Categories Earnings Call Transcripts, Industrials

Marley Spoon AG (MMM) Q1 2023 Earnings Call Transcript

MMM Earnings Call - Final Transcript

Marley Spoon AG (NYSE:MMM) Q1 2023 Earnings Call  dated Apr. 27, 2023

Corporate Participants:

Fabian SiegelCEO, Founder, Management Board

Jennifer BernsteinChief Financial Officer, Management Board

Presentation:

Operator

Thank you for standing by, and welcome to the Marley Spoon Q1 2023 Quarterly Results Investor Conference Call. [Operator Instructions]

I would now like to hand the conference over to Mr. Fabian Siegel, CEO. Please go ahead.

Fabian SiegelCEO, Founder, Management Board

Thank you, and good afternoon. Thanks for joining our investor call. My name is Fabian Siegel, Founder and CEO of Marley Spoon, and I have with me here today, Jennifer Bernstein, our CFO, whose contract I’m pleased to say has been renewed for an additional three-year term.

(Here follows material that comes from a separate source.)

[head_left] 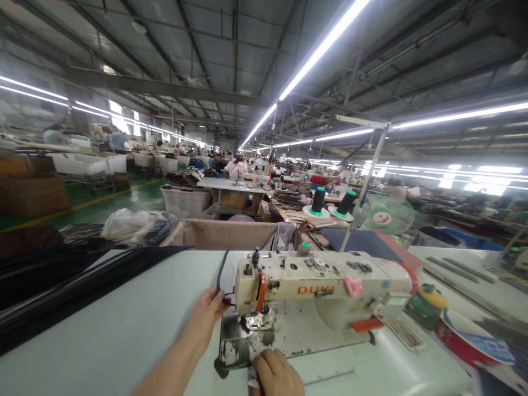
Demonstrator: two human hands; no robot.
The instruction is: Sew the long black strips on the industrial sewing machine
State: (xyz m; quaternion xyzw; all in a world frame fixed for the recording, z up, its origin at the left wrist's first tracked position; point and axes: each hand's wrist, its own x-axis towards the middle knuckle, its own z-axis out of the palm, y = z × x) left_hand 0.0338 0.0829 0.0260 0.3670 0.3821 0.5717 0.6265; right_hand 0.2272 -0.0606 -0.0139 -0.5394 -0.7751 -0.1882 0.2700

Earlier today, our first quarter results of the calendar year ’20 — of Q1 calendar year 2023, and we’re looking forward to presenting in euros today, as well as providing you with an update on the business. We also will comment on the multipart [Phonetic] transaction with amongst others 468 SPAC II that was announced earlier this week. At the end, as usual we will open the line for your questions.

Now, we started 2023 with improved margin and operating EBITDA. However, in terms of revenue, the start was a slow one. While we showed sequential growth compared to Q4, net revenue contracted 11% compared to the prior year period. We had expected a year-over-year decline in revenue for the quarter. But in the end, it came in after at EUR91 million. Lower marketing spend in the second half of 2022 resulted in a lower customer base at the start of the year as planned. However, in January, we were unable to find the scale of new customer acquisitions at the target cost that we had expected. This did improve throughout the quarter and we ended the period at the expected level of acquisitions, while maintaining our customer acquisition cost and unit economics targets throughout the whole period.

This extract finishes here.